ACTIVITY —
All of the listing is to be written out word for word, with the pictures left out.

INFORMATION PROVIDED —

=== Section Start ===

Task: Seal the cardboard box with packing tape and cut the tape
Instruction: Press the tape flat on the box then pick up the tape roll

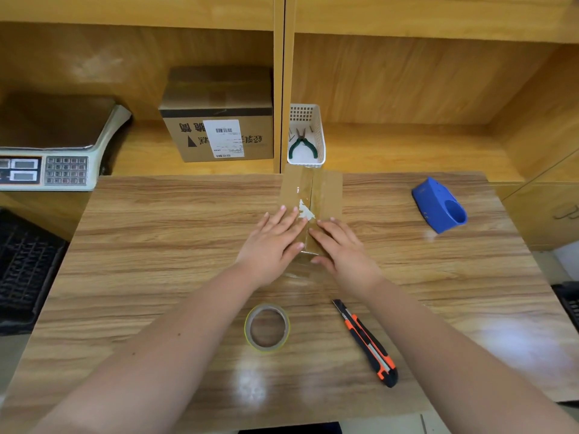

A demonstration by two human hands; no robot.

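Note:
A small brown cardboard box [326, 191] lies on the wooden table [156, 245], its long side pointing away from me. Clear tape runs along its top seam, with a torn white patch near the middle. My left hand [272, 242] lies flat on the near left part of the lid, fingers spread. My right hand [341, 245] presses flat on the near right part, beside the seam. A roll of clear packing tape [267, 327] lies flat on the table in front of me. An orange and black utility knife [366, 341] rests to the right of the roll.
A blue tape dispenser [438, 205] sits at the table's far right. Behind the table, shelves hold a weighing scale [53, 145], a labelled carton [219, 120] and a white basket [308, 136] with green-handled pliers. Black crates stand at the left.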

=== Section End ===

REPLY —
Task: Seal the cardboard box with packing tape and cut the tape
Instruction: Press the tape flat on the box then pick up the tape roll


A demonstration by two human hands; no robot.

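Note:
A small brown cardboard box [326, 191] lies on the wooden table [156, 245], its long side pointing away from me. Clear tape runs along its top seam, with a torn white patch near the middle. My left hand [272, 242] lies flat on the near left part of the lid, fingers spread. My right hand [341, 245] presses flat on the near right part, beside the seam. A roll of clear packing tape [267, 327] lies flat on the table in front of me. An orange and black utility knife [366, 341] rests to the right of the roll.
A blue tape dispenser [438, 205] sits at the table's far right. Behind the table, shelves hold a weighing scale [53, 145], a labelled carton [219, 120] and a white basket [308, 136] with green-handled pliers. Black crates stand at the left.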

No further output remains for this exercise.